IBGE aponta que caiu a participação de mulheres em cargos gerenciais no Brasil em 2016
A participação feminina em cargos gerenciais no Brasil diminuiu, segundo pesquisa do IBGE divulgada em março. Em 2016, essa participação caiu para 37,8%, em comparação aos 39% de 2015, representando uma queda de 1,7 pontos percentuais nos últimos cinco anos.

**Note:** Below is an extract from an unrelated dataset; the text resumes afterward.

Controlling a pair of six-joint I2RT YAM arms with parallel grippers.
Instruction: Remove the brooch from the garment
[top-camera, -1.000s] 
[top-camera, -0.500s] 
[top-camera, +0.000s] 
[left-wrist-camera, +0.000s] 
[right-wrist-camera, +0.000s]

Queda na participação feminina em cargos de liderança
O IBGE atribui essa redução, em parte, à crise econômica que afetou de forma mais intensa os grupos mais vulneráveis no mercado de trabalho, incluindo as mulheres. A pesquisa também aponta uma maior desigualdade entre homens e mulheres na gestão, especialmente em faixas etárias mais avançadas. Enquanto mulheres entre 16 e 29 anos ocupam 43,4% dos cargos gerenciais, essa porcentagem cai para 31,3% na faixa dos 60 anos ou mais.
A Síndrome da Impostora
Outro fator relevante discutido é a Síndrome da Impostora, que afeta homens e mulheres, mas com maior incidência no público feminino. Caracterizada pela insegurança e pela dúvida sobre a própria capacidade, a síndrome leva as mulheres a se sentirem inadequadas ao cargo ocupado, mesmo com evidências de sucesso. A atriz Emma Watson, por exemplo, já relatou ter vivenciado esse sentimento. Sintomas comuns incluem insegurança profissional, autoimagem distorcida, desconfiança em relação a elogios e até mesmo agressividade no ambiente de trabalho.
Tratamento e reflexões
A Síndrome da Impostora, apesar de ser um distúrbio psicológico, possui tratamento. Buscar ajuda profissional, como terapia ou coaching, além de fortalecer a autoestima e conversar com pessoas de confiança, pode auxiliar na superação desse desafio. A discussão sobre a síndrome e a redução da participação feminina em cargos de liderança destaca a necessidade de um olhar mais atento para as questões de gênero no mercado de trabalho e para a importância do apoio e do autoconhecimento para que as mulheres possam ocupar seus espaços com confiança e segurança.